WHAT YOU WILL DO: Find the line with "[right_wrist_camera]" in the entries below, then output every line from it down to the line with "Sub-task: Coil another", exactly and with no pictures.

Items from a dataset
▶

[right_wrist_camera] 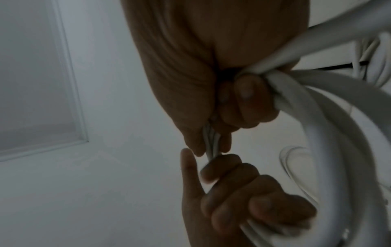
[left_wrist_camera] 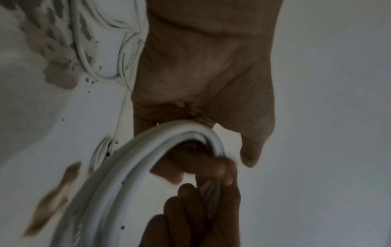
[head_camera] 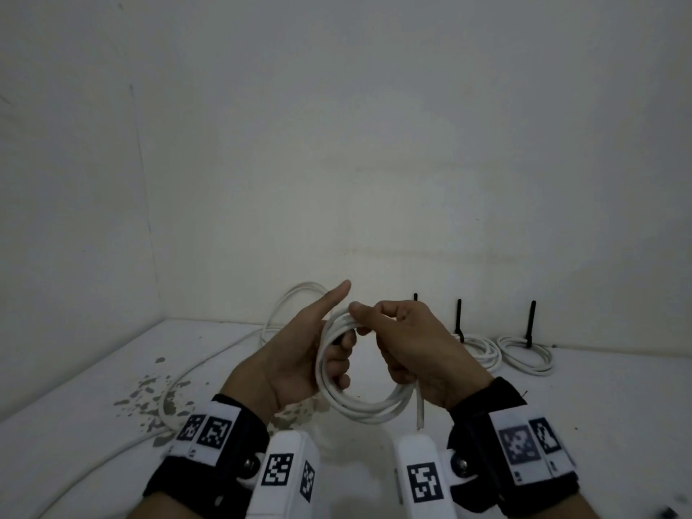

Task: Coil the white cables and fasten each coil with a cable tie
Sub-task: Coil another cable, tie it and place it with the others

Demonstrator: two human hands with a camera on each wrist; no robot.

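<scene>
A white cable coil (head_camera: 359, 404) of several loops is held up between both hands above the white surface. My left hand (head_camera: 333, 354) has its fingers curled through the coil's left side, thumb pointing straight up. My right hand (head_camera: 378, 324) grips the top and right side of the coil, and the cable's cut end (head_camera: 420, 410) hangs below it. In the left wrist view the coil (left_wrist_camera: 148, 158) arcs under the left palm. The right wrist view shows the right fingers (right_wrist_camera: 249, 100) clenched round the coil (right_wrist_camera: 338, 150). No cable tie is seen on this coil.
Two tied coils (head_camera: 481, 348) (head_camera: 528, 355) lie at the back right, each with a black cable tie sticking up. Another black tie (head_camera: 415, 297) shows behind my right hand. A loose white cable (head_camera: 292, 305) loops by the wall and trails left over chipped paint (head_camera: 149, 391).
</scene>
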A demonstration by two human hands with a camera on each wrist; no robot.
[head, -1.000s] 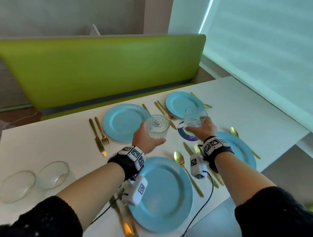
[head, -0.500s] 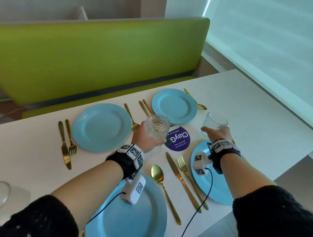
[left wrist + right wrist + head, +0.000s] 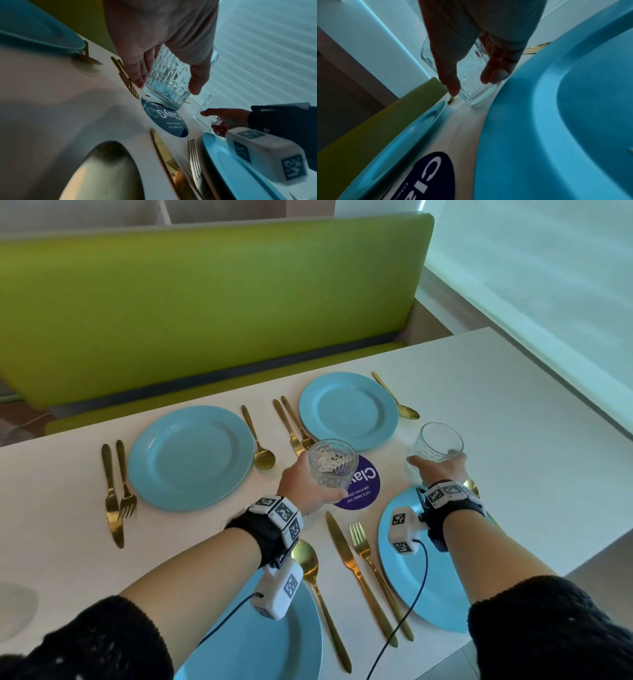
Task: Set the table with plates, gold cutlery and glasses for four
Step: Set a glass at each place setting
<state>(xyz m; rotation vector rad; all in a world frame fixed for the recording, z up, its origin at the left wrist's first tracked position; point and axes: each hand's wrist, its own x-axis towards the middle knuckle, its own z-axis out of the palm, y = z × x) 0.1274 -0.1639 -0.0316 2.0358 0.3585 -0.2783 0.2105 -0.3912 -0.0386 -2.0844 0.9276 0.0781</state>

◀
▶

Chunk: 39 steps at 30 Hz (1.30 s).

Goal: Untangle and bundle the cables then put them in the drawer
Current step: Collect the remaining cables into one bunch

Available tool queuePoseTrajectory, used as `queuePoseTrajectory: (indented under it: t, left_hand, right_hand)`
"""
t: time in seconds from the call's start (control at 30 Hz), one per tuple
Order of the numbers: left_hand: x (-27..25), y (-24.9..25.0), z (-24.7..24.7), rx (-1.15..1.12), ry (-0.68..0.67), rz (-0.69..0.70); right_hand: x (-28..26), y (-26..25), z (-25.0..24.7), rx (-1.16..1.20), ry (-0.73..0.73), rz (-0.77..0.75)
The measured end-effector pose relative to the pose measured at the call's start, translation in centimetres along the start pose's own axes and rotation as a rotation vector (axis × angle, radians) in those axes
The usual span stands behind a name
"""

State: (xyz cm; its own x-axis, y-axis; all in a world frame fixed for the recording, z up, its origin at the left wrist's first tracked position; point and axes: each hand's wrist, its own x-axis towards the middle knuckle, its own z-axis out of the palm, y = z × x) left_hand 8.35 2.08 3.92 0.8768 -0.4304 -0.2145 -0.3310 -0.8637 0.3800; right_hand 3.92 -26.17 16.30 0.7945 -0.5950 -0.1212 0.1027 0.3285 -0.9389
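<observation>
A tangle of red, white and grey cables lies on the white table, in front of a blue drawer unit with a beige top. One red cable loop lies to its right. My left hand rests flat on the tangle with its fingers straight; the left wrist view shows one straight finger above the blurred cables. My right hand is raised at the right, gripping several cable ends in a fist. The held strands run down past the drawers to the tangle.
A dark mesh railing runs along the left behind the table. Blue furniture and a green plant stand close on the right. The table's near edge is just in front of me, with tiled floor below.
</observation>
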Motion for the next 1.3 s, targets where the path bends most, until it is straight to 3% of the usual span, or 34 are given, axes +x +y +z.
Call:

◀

EXPECTED ANSWER:
[right_wrist_camera] 
[left_wrist_camera] 
[head_camera] 

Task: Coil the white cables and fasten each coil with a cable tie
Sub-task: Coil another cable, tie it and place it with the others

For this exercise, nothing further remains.